Obama DoJ asks judge to set aside DADT moratorium -- and the Professional Left is again supposed to eat it
As the administration continues to wage war against the Professional Left -- except for when they're begging for our money and our votes -- Conservadems fighting to save their splotchy hides continue to distance themselves as fast as their stumpy legs will carry them and as far as their spidery arms will reach. (Don't forget to click on the cartoon to enlarge it.)
Well, it took the Obama DoJ awhile to figure out what the hell it was doing-- after all, they've had plenty of time since Judge Phillips originally ruled that "Don't Ask, Don't Tell is unconstitutional to prepare for the eventuality of the order she issued yesterday barring further enforcement of the policy, an eventuality she made clear she was giving serious consideration -- but in the end they did what we knew all along they would do.
Justice Department says 'don't ask, don't tell' ruling will harm troops
The government asks a judge to set aside her decision, though the injunction will be honored until further legal action is taken. President Obama signals that he would prefer Congress to repeal the law.
By Richard A. Serrano, Tribune Washington Bureau
October 14, 2010|5:25 p.m.
Reporting from Washington — The Justice Department asked a federal judge Thursday to set aside her decision stopping the "don't ask, don't tell" policy for gays and lesbians in the military until it can appeal the ruling, saying the decision would "irreparably harm our military and the national security of the United States."
Government lawyers told U.S. District Judge Virginia A. Phillips of Riverside that if she did not lift her order by Monday, they would ask the U.S. 9th Circuit Court of Appeals to halt it. If the appeals court in San Francisco fails to act, the government probably will ask the Supreme Court to intervene to prevent an abrupt change to the military, which says it is not yet prepared to handle the transition.
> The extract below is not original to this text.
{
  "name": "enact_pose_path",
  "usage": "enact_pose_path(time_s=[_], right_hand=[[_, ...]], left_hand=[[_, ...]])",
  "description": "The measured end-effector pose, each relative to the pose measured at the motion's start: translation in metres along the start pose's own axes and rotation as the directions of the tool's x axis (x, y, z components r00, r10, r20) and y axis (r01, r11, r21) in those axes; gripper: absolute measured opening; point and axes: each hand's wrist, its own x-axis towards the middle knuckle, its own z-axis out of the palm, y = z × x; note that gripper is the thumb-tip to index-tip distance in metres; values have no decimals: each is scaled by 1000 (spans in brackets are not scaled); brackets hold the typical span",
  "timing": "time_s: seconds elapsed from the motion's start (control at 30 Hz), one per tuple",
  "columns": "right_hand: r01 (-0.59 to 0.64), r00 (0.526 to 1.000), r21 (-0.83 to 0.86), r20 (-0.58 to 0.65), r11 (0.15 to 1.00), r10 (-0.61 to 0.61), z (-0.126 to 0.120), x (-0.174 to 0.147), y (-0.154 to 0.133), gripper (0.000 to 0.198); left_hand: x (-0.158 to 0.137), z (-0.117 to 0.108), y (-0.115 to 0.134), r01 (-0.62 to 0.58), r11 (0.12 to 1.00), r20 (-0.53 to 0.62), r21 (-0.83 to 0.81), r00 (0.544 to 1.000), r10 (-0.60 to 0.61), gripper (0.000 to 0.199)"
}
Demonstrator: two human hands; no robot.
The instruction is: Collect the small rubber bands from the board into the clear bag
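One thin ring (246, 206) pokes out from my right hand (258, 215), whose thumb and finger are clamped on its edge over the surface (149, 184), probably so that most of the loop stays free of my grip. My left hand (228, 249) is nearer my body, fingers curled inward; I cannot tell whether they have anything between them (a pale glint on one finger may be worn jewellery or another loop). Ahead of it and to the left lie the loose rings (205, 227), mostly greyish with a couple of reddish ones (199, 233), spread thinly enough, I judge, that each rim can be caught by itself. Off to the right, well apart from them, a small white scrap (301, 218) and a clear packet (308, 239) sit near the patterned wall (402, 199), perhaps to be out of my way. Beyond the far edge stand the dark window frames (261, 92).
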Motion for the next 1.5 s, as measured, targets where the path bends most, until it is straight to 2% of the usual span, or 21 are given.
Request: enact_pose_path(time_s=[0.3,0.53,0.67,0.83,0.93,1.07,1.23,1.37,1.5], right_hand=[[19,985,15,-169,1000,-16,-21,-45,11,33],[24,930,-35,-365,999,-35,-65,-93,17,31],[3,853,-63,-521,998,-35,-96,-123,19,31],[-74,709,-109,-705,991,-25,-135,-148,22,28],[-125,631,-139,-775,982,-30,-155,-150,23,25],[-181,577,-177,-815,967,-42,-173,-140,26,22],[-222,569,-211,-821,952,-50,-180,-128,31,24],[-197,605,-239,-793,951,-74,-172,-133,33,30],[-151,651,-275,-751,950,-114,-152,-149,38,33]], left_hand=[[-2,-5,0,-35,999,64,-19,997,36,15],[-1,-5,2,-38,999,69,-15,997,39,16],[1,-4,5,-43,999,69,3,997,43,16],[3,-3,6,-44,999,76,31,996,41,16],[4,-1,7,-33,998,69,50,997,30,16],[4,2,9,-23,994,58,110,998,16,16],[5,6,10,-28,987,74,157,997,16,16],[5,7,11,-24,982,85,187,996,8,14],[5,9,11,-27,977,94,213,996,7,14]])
The confrontation comes at a politically awkward moment for President Obama. He opposes the "don't ask, don't tell" policy, but now — just weeks before the midterm election — risks alienating his liberal base by seeking to halt the judge's order. . .
Of course it will be explained that the federal government is obligated to defend a challenged statute as long as there's a reasonable constitutional defense to be made. But the administration will have to forgive those of us who don't believe arguing that immediate suspension of DADT "will have adverse effects on both military readiness and the department's ability to effect a smooth and lasting transition to a policy that accommodates the presence of openly gay and lesbian service members," as Undersecretary of Defense Clifford Stanley argued in his submission to the court, isn't going well above and beyond the realm of that obligation.
After all, this is the president who always claims that he unequivocally supports DADT repeal but "this is not a situation where I can, by the stroke of a pen, end this policy." I think the irony is too blatant to require underlining.
Meanwhile, it's worth noting that the Pentagon is honoring Judge Phillips' injunction. (Score one for the rule of law.) Tribune reporter Richard Serrano notes that Col. Davd Lapan said today, "The department will abide by the terms in the court's ruling, effective as of the time and date of the ruling," and it was being reported today that the JAGs of all the military services, responsible for military prosecutions, have been instructed accordingly.